As pessoas também conversam. Conversam de tudo e de nada, e há sempre gente a conversar. mesmo quando não se quer, há sempre pessoas dispostas a isso. Outras ficam indispostas com isso e algumas nem sim nem não. Foram testemunhados diversos casos de pessoas que têm sempre a mesma conversa e de pessoas que não têm conversa nenhuma. A maior parte das conversas não tem interesse nenhum. Interrogadas umas pessoas quaisquer sobre o assunto, foi praticamente unânime a opinião de que as pessoas gostam de ser levadas na conversa, não tendo ficado porém muito claro para onde é que elas eram levadas, muito embora seja inegável que há quem vá na conversa, não estando este meio de transporte entre os que acima referimos a propósito das viagens.
Existe uma regra de ouro a propósito da conversa: não se fala enquanto se mastiga. Mas há muitas pessoas que decidem pura e simplesmente ignorar esta regra, defendendo a liberdade plena das suas acções. Daí que seja comum o atendimento nas urgências hospitalares de casos de pessoas atingidas por arroz, batatas, pedaços de bife ou de peixe frito, bocados de fruta ou de vegetais diversos, e até mesmo por caroços.
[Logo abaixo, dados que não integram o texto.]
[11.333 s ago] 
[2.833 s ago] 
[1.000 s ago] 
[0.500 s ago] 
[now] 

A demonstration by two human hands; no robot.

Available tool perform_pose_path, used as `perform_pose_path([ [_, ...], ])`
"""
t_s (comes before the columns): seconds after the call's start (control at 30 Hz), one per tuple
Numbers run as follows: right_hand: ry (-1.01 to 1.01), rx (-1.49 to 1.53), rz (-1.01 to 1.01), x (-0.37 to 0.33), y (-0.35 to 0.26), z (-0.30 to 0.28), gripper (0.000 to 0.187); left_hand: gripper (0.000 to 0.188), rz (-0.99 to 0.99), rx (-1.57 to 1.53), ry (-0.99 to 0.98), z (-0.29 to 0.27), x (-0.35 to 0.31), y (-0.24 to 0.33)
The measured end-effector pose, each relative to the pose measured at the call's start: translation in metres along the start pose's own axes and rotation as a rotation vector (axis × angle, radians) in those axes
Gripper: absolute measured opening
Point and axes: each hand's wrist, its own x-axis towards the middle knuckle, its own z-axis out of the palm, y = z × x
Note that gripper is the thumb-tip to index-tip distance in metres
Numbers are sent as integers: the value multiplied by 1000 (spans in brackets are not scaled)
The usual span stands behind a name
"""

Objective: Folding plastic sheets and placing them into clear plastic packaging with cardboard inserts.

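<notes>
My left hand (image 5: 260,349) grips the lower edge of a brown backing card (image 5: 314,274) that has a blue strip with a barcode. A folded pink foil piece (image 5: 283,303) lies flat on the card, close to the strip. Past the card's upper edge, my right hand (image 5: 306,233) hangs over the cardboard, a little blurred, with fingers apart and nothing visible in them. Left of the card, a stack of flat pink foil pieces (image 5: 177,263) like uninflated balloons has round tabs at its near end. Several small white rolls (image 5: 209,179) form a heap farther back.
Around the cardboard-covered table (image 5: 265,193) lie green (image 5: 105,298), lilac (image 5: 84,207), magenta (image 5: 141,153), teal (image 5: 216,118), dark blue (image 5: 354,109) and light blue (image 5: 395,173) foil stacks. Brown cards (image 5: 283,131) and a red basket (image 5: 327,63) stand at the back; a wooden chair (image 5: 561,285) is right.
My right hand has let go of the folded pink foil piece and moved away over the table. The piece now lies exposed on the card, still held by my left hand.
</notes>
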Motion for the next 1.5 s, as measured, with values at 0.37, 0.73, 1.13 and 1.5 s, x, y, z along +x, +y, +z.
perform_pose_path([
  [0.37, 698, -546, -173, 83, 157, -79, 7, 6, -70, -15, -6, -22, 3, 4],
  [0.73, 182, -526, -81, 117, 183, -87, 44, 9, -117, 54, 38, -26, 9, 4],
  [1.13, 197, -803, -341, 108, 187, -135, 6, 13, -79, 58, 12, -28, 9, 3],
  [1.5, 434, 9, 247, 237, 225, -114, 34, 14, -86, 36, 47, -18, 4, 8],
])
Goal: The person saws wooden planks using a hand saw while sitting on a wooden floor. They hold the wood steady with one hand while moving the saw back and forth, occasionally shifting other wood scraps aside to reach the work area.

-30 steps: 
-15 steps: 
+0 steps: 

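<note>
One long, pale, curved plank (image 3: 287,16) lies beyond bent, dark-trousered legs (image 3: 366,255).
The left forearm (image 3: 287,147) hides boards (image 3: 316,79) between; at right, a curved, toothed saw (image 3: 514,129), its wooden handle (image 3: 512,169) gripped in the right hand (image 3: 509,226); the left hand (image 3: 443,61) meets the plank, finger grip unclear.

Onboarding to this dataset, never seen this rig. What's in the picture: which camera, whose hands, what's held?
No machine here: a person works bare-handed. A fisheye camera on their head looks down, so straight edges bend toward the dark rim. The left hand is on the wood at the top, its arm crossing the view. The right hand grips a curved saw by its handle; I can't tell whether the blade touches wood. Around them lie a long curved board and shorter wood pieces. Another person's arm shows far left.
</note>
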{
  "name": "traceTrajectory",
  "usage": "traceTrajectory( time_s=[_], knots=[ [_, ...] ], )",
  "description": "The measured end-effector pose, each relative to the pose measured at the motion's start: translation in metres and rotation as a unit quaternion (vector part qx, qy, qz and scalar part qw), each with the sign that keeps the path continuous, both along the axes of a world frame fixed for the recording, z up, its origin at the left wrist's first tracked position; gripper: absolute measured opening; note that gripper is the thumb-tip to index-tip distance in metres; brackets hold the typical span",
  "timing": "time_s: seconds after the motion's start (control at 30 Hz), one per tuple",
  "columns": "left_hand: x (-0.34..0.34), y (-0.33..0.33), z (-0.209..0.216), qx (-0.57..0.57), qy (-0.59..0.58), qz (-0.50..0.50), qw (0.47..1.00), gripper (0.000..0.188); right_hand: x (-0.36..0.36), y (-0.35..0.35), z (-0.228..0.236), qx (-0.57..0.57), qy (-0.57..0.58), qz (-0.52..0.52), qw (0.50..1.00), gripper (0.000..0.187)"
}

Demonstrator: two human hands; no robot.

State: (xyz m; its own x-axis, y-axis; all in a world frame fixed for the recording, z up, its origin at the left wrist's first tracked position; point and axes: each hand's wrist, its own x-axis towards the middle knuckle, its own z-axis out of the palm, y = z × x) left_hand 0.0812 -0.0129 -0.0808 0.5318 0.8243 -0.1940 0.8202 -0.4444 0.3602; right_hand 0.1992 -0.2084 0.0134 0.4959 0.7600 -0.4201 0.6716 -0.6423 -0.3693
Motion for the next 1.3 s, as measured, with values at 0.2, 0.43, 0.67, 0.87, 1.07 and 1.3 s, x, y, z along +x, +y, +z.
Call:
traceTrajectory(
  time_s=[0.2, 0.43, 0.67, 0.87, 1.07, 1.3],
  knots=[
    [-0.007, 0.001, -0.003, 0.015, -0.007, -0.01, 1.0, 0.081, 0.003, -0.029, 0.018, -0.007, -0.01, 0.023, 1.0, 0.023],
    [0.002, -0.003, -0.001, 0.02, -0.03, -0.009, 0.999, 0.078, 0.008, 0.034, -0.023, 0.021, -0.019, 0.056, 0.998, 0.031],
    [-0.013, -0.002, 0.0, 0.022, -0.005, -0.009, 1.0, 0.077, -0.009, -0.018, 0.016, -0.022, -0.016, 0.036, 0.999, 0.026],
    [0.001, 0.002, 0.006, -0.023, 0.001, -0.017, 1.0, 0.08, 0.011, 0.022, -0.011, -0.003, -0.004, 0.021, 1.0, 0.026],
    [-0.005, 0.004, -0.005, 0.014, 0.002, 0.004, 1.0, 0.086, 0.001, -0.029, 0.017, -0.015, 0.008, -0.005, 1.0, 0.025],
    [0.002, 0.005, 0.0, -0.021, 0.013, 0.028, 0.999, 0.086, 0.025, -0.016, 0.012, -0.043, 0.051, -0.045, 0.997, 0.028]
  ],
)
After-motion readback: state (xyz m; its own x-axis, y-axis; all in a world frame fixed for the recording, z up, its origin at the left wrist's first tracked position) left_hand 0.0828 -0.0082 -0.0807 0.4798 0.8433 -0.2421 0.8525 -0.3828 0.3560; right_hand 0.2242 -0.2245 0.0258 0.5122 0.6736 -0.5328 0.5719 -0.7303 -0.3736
Talvez se encontra aqui a justificação para as viagens de boca a que já fizemos referência anteriormente, sendo assim viagens dirigidas especificamente aos hospitais. Hoje em dia é moda conversar para um objecto que as pessoas encostam ao ouvido, na esperança de manter a conversa em dia, embora muita gente também o faça de noite.
Com o tempo, as pessoas aprenderam a escrever. Escreve-se em todo o lado, sendo especialmente de bom gosto escrever nas paredes e nos monumentos, que são coisas que as pessoas mandam plantar em certos sítios para se esqueceram delas mais depressa. Escreve-se bem ou mal, conforme as opiniões. Mas escreve-se muito. E depois nem por isso se lê. Mas as pessoas escrevem furiosamente, escrevem furiosas, há pessoas furiosas que escrevem, e há também aquelas que já não escrevem, porque desistiram ou porque pertencem àquele grupo das que foram levadas pelos outros não se sabe bem para onde.